19 stycznia 2025 roku, przed godziną 1:00 piotrkowscy policjanci, patrolując ulicę Wierzeje, zauważyli Seata, którego kierowca nie trzyma toru jazdy. Pojazd zatrzymał się na skrzyżowaniu z ulicą Kleszcz. W pojeździe znajdowali się kierowca, pasażerka, a także dwoje dzieci. W momencie, kiedy na sygnalizacji zapaliło się zielone światło, kierowca seata skręcił w lewo, w kierunku Poniatowa, wjeżdżając na drogę krajową numer 12, pod prąd.

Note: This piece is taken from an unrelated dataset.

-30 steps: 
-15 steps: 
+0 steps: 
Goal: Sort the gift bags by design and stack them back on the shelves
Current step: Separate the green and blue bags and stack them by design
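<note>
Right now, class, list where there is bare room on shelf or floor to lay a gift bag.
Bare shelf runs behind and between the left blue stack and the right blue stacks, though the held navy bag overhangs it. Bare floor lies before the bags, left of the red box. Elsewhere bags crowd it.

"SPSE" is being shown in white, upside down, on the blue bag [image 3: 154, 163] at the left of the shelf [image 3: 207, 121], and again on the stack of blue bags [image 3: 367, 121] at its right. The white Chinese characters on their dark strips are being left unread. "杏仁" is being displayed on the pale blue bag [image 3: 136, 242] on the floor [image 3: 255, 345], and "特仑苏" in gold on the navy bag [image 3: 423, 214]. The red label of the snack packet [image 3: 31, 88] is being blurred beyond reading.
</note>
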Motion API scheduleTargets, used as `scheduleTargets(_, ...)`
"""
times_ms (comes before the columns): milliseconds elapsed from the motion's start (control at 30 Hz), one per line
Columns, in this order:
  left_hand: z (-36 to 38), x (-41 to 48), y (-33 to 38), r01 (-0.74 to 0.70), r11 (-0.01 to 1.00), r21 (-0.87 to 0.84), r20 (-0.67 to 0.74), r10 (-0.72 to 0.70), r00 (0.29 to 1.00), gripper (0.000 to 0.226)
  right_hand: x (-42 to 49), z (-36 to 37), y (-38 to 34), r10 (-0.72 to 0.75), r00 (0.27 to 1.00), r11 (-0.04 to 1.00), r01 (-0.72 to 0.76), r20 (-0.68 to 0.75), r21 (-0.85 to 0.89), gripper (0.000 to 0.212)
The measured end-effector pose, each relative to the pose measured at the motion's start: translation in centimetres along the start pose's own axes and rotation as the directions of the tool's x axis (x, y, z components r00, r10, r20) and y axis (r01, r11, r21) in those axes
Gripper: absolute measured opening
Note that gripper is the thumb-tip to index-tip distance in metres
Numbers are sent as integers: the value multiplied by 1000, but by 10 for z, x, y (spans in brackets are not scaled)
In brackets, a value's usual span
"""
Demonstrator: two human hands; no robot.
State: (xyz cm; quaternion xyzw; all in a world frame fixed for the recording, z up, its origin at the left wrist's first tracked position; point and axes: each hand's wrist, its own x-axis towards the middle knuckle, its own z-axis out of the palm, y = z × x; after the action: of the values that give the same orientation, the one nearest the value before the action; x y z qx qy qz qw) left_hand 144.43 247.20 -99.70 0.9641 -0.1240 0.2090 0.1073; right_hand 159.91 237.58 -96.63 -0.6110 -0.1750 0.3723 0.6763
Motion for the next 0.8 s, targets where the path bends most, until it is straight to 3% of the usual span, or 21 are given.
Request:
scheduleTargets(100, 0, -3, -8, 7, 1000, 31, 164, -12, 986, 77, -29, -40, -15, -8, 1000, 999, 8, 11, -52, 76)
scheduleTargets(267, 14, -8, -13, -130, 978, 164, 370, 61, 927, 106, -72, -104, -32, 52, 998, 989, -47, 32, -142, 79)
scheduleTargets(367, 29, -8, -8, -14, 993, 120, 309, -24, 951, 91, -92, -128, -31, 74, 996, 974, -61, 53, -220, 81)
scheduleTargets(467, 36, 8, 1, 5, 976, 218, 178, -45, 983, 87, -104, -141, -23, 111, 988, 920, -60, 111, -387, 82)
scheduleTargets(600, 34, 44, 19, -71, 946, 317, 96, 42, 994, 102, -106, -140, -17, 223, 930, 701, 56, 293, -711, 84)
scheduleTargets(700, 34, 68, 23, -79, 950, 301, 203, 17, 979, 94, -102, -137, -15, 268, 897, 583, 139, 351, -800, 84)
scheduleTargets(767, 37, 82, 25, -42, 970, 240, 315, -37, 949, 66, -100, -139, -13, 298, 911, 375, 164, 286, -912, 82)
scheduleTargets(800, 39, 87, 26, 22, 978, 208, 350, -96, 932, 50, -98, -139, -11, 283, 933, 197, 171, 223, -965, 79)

Widzący to policjanci natychmiast zareagowali i zatrzymali pojazd do kontroli. Od kierowcy i pasażerki była wyczuwalna silna woń alkoholu. Po sprawdzeniu stanu trzeźwości okazało się, że kierujący w organizmie ma ponad 1,5 promila alkoholu. Kobieta natomiast zachowywała się agresywnie, używała słów wulgarnych, a także wychodziła na jezdnię, tym samym stwarzając zagrożenie. W pojeździe znajdowały się dzieci pijanych rodziców w wieku 6 i 7 lat. Na szczęście dzieciom nic się nie stało i bezpiecznie trafiły pod opiekę rodziny. Nieodpowiedzialne małżeństwo trafiło do policyjnej celi. 34-latek wkrótce odpowie za kierowanie pojazdem w stanie nietrzeźwości. Przestępstwo to zagrożone jest karą do 3 lat pozbawienia wolności - mówiła asp. szt. Izabela Gajewska, rzecznik prasowy piotrkowskiej policji.
Policja przypomina, że to na rodzicach spoczywa obowiązek opieki nad małoletnimi dziećmi. Sprawując odpowiedzialną opiekę nad swoim dzieckiem, należy być czujnym, a przede wszystkim trzeźwym.